Jeypore Estate or Jeypore Zamindari was a Zamindari estate of the Madras Presidency in British India. Historically it was a kingdom known as Jeypore Kingdom, located in the highlands of the western interiors of the Kalinga region that existed from the mid-15th century to 1777 CE as a tributary state of the Gajapati Empire and following its decline retained various degrees of semi-independence until it became a vassal state of the British. It eventually formed a part of the linguistic Orissa Province in 1936 upon transfer from the Madras Province and became a part of the independent Union of India in 1947.

History

Vinayak Dev, a prince claiming descent from the mythical Suryavansh dynasty, took over the Jeypore area of the Eastern Ghats in 1453. The region was a hilly jungle, relatively unfertile, and populated mostly by aboriginal tribal peoples. The assimilation of tribal cult deities such as Majhighariani by Hindu invaders who sought to legitimize their rule and gain local support was characteristic of the region. Throughout most of the history of the dynasty, the family has principally worshipped Durga as their deity but simultaneously adopted the practice of adapting their devotions to those of the populace.
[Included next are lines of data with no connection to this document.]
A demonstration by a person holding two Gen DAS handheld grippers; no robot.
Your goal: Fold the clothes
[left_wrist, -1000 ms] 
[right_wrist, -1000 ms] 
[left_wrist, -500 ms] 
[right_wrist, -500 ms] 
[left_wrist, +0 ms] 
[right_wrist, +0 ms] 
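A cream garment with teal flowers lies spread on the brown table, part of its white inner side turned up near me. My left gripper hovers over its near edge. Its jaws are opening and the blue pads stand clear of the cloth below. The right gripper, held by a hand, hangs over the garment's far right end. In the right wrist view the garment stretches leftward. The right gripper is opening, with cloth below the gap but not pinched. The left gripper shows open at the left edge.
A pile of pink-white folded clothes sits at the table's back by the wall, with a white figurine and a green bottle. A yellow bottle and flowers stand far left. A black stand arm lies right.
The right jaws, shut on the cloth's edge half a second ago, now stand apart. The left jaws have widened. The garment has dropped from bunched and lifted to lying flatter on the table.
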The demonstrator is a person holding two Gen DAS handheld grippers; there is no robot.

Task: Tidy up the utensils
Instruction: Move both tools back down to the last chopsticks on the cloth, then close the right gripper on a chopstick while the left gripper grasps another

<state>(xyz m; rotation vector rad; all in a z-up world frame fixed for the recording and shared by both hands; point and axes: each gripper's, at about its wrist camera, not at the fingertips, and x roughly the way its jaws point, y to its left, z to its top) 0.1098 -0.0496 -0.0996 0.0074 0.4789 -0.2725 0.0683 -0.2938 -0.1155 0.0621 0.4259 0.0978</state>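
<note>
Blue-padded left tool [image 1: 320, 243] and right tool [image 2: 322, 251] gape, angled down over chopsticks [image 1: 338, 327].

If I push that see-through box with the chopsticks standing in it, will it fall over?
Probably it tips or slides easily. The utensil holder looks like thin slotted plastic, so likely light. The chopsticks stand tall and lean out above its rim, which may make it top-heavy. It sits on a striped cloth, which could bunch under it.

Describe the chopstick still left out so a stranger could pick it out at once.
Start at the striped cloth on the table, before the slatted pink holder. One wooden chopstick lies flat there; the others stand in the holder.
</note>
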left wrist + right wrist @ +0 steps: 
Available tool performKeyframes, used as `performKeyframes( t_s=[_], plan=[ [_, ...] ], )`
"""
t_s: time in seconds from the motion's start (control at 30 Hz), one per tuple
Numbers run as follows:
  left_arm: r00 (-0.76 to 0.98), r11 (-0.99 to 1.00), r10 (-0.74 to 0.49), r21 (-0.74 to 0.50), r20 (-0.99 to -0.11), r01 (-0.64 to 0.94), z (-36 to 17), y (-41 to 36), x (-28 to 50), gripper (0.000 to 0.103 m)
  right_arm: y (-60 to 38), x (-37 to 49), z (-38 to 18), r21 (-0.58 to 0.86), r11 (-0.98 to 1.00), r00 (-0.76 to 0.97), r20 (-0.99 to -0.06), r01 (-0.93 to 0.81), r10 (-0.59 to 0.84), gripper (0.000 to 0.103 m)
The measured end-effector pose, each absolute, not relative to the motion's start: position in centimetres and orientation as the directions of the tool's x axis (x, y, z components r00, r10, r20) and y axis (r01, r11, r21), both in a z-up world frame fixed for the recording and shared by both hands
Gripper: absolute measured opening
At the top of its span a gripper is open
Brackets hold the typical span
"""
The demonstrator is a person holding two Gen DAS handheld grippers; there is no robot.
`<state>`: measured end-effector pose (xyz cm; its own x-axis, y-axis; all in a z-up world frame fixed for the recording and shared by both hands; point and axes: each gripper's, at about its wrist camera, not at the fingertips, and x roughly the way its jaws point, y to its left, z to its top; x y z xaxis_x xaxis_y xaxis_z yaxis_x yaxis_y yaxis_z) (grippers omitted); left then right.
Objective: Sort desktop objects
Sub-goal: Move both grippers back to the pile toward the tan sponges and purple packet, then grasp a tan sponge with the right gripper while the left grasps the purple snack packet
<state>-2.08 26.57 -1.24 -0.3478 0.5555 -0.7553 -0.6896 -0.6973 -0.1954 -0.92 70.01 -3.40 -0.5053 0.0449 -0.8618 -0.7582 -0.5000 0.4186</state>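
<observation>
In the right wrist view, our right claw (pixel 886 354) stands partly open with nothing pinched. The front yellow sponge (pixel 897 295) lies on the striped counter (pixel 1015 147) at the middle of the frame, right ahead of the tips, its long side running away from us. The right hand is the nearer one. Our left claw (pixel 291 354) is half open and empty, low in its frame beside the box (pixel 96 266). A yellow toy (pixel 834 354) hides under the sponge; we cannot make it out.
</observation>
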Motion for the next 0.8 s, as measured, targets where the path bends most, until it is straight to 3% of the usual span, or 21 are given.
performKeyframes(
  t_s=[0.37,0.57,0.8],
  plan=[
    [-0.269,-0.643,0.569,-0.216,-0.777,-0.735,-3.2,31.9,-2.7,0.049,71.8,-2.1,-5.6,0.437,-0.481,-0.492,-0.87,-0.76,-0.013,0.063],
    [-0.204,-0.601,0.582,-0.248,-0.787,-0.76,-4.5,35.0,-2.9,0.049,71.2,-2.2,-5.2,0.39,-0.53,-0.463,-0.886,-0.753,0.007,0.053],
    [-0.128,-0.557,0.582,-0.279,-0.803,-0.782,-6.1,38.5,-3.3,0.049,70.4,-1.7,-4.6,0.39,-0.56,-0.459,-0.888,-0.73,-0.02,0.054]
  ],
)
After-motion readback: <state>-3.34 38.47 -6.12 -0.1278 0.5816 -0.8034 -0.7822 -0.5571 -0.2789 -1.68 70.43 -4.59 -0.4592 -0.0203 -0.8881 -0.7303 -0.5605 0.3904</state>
Vishwanath Dev, known as Maharajah Vishwanath Dev Gajapati, became the king of Nandapur in 1527. His realm grew such that it stretched as far as Bengal in the north and Ellore in the south, thus encompassing most of the territory once held by the Kalingas. He claimed the title of Gajapati which had been symbolically used by the powerful Gajapati dynasty before its end in 1541. It was during this reign that the capital city was briefly moved from Nandapur to Rayagada.

In 1565, the dynasty that had previously succeeded in forcing several "little kings" to be tributaries was itself forced into tributary status by the Shah of Golkunda.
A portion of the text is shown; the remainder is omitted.